## Stored data entries
━━━━━━━━━━━━━━━━

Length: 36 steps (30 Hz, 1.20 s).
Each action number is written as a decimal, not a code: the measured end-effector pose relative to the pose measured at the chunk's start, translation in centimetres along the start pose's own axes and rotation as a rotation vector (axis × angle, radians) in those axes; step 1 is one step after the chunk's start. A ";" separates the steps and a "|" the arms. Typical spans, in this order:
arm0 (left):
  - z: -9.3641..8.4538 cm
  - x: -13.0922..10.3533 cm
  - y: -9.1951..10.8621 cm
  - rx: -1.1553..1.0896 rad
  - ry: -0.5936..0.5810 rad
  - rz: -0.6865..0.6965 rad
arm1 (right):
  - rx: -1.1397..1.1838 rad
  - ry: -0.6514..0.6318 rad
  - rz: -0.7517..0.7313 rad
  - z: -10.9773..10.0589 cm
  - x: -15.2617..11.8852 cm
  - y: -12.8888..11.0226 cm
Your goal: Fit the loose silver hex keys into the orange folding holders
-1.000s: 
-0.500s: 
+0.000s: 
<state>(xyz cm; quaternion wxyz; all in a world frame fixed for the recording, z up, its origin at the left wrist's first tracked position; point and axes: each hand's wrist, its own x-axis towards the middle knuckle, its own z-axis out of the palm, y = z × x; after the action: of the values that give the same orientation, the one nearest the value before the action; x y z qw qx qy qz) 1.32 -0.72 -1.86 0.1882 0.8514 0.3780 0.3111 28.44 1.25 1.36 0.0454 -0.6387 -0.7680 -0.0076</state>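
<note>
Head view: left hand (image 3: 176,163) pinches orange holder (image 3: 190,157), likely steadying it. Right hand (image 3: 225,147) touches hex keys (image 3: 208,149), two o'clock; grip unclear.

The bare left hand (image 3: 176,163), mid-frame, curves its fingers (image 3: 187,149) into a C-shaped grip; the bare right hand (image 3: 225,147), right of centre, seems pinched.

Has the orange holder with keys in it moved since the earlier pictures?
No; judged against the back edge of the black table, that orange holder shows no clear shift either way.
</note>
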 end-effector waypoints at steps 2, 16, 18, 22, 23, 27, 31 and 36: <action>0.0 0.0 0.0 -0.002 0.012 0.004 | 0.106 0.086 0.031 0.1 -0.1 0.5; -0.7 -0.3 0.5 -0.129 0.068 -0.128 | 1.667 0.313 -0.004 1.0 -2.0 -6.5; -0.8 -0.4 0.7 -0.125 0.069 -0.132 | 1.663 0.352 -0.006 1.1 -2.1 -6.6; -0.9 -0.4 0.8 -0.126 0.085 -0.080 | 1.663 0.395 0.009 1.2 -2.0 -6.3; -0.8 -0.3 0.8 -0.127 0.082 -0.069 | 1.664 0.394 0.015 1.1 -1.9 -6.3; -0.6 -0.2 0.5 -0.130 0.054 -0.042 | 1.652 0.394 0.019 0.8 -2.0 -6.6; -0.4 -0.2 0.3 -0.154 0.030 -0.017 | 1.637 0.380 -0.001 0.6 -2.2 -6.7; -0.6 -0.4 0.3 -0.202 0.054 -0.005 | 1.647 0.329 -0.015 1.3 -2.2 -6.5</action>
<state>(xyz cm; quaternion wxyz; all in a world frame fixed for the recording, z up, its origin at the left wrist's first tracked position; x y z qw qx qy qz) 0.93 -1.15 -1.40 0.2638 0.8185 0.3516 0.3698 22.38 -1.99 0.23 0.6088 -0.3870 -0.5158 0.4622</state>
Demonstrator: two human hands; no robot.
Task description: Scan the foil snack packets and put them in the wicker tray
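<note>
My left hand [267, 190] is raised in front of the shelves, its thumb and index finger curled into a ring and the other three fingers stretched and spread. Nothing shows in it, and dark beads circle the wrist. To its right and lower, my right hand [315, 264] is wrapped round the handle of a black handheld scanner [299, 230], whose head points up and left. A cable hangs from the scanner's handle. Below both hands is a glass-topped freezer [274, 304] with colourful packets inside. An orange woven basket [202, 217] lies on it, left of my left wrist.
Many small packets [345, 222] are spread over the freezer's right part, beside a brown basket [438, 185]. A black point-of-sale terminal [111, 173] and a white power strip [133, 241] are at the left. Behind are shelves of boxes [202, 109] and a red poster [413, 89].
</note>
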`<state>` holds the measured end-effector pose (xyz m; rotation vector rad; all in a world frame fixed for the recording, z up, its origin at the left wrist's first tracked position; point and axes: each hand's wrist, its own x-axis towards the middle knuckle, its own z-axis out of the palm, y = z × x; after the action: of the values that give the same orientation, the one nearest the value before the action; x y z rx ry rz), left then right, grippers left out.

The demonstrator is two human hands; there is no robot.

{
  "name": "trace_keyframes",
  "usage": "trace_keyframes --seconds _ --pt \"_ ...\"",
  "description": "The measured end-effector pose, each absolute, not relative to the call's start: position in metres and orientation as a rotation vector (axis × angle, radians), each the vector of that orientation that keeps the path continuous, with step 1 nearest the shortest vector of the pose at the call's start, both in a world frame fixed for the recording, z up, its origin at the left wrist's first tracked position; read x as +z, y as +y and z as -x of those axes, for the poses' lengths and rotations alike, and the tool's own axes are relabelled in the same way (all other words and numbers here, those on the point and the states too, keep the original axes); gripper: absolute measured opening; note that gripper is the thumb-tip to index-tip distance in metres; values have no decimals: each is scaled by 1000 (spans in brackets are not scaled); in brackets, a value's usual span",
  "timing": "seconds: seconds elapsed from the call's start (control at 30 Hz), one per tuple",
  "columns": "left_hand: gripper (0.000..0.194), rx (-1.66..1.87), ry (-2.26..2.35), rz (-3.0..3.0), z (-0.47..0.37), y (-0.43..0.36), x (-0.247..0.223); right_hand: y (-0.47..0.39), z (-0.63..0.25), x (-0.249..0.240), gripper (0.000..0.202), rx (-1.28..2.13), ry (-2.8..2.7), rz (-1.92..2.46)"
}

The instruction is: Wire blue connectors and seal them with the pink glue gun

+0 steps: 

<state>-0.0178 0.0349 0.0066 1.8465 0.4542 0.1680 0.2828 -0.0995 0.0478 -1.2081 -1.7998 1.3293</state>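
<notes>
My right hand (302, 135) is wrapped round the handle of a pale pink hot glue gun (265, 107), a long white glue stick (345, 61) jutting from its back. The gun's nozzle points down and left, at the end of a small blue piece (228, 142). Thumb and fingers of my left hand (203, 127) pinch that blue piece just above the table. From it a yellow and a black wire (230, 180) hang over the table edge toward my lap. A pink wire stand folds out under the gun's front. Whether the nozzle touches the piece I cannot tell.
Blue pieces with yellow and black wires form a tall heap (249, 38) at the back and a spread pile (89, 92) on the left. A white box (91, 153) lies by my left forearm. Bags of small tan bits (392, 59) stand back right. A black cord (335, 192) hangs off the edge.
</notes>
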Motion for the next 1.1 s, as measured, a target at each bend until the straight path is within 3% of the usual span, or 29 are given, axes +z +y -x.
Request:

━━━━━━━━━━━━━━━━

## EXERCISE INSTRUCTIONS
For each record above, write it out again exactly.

## RESPONSE TO THE TASK
Length: 36 steps (30 Hz, 1.20 s).
Each action number is written as a decimal, not a code: the measured end-effector pose relative to the pose measured at the chunk's start, translation in centimetres along the start pose's own axes and rotation as a rotation vector (axis × angle, radians) in those axes; step 1 is one step after the chunk's start. A ";" separates the steps and a "|" the arms. Typical spans, in this order:
arm0 (left):
  - z: -9.3641..8.4538 cm
  - x: -13.0922..10.3533 cm
  - y: -9.1951..10.8621 cm
  - rx: -1.1553..1.0896 rad
  - ry: -0.5936..0.5810 rad
  - rz: -0.6865..0.6965 rad
arm1 (right):
  - rx: -1.1397..1.1838 rad
  - ry: -0.6514..0.6318 rad
  - rz: -0.7517..0.7313 rad
  - z: -10.9773..10.0589 cm
  - x: -15.2617..11.8852 cm
  - y: -12.8888..11.0226 cm
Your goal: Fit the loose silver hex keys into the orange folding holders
-1.000s: 
-0.500s: 
+0.000s: 
<state>(xyz cm; quaternion wxyz; all in a world frame fixed for the recording, z up, its origin at the left wrist's first tracked position; point and axes: each hand's wrist, its own x-axis towards the middle knuckle, its own z-axis out of the palm, y = z × x; after the action: of the values that give the same orientation, the one nearest the value before the action; x y z qw qx qy qz) 1.32 -0.72 -1.86 0.1882 0.8514 0.3780 0.3111 28.44 1.25 1.36 0.0454 -0.6387 -0.7680 -0.0076</state>
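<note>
Head view: left hand (image 3: 176,163) pinches orange holder (image 3: 190,157), likely steadying it. Right hand (image 3: 225,147) touches hex keys (image 3: 208,149), two o'clock; grip unclear.

The bare left hand (image 3: 176,163), mid-frame, curves its fingers (image 3: 187,149) into a C-shaped grip; the bare right hand (image 3: 225,147), right of centre, seems pinched.

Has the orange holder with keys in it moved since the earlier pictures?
No; judged against the back edge of the black table, that orange holder shows no clear shift either way.
</note>
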 end-effector waypoints at steps 2, 16, 18, 22, 23, 27, 31 and 36: <action>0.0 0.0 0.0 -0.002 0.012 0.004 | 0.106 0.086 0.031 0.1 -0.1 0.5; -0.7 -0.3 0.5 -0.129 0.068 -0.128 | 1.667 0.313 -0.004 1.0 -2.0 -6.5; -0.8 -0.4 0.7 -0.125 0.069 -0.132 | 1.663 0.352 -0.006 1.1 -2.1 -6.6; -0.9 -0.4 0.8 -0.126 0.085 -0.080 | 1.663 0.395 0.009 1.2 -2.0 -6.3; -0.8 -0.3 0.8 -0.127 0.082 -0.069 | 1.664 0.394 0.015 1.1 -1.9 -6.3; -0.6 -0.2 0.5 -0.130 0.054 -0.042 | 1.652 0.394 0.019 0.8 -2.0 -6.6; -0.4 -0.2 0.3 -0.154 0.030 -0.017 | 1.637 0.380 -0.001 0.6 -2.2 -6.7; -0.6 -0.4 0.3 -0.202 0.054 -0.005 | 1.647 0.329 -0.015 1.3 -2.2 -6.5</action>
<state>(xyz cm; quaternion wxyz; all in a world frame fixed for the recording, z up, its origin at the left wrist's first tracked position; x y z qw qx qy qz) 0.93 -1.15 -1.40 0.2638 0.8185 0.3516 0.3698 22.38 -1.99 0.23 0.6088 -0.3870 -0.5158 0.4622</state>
Demonstrator: two human hands; no robot.
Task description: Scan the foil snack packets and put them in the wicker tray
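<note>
My left hand [267, 190] is raised in front of the shelves, its thumb and index finger curled into a ring and the other three fingers stretched and spread. Nothing shows in it, and dark beads circle the wrist. To its right and lower, my right hand [315, 264] is wrapped round the handle of a black handheld scanner [299, 230], whose head points up and left. A cable hangs from the scanner's handle. Below both hands is a glass-topped freezer [274, 304] with colourful packets inside. An orange woven basket [202, 217] lies on it, left of my left wrist.
Many small packets [345, 222] are spread over the freezer's right part, beside a brown basket [438, 185]. A black point-of-sale terminal [111, 173] and a white power strip [133, 241] are at the left. Behind are shelves of boxes [202, 109] and a red poster [413, 89].
</note>
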`<state>` holds the measured end-effector pose (xyz m; rotation vector rad; all in a world frame fixed for the recording, z up, its origin at the left wrist's first tracked position; point and axes: each hand's wrist, its own x-axis towards the middle knuckle, its own z-axis out of the palm, y = z × x; after the action: of the values that give the same orientation, the one nearest the value before the action; x y z rx ry rz), left then right, grippers left out.

The demonstrator is two human hands; there is no robot.

{
  "name": "trace_keyframes",
  "usage": "trace_keyframes --seconds _ --pt \"_ ...\"",
  "description": "The measured end-effector pose, each absolute, not relative to the call's start: position in metres and orientation as a rotation vector (axis × angle, radians), each the vector of that orientation that keeps the path continuous, with step 1 nearest the shortest vector of the pose at the call's start, both in a world frame fixed for the recording, z up, its origin at the left wrist's first tracked position; read x as +z, y as +y and z as -x of those axes, for the poses' lengths and rotations alike, and the tool's own axes are relabelled in the same way (all other words and numbers here, those on the point and the states too, keep the original axes); gripper: absolute measured opening; note that gripper is the thumb-tip to index-tip distance in metres; values have no decimals: each is scaled by 1000 (spans in brackets are not scaled); in brackets, a value's usual span",
  "timing": "seconds: seconds elapsed from the call's start (control at 30 Hz), one per tuple",
  "columns": "left_hand: gripper (0.000..0.194), rx (-1.66..1.87), ry (-2.26..2.35), rz (-3.0..3.0), z (-0.47..0.37), y (-0.43..0.36), x (-0.247..0.223); right_hand: y (-0.47..0.39), z (-0.63..0.25), x (-0.249..0.240), gripper (0.000..0.202), rx (-1.28..2.13), ry (-2.8..2.7), rz (-1.92..2.46)"
}

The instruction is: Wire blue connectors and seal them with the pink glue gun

+0 steps: 

<state>-0.0178 0.0349 0.0066 1.8465 0.4542 0.1680 0.2828 -0.0995 0.0478 -1.2081 -1.7998 1.3293</state>
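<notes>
My right hand (302, 135) is wrapped round the handle of a pale pink hot glue gun (265, 107), a long white glue stick (345, 61) jutting from its back. The gun's nozzle points down and left, at the end of a small blue piece (228, 142). Thumb and fingers of my left hand (203, 127) pinch that blue piece just above the table. From it a yellow and a black wire (230, 180) hang over the table edge toward my lap. A pink wire stand folds out under the gun's front. Whether the nozzle touches the piece I cannot tell.
Blue pieces with yellow and black wires form a tall heap (249, 38) at the back and a spread pile (89, 92) on the left. A white box (91, 153) lies by my left forearm. Bags of small tan bits (392, 59) stand back right. A black cord (335, 192) hangs off the edge.
</notes>
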Motion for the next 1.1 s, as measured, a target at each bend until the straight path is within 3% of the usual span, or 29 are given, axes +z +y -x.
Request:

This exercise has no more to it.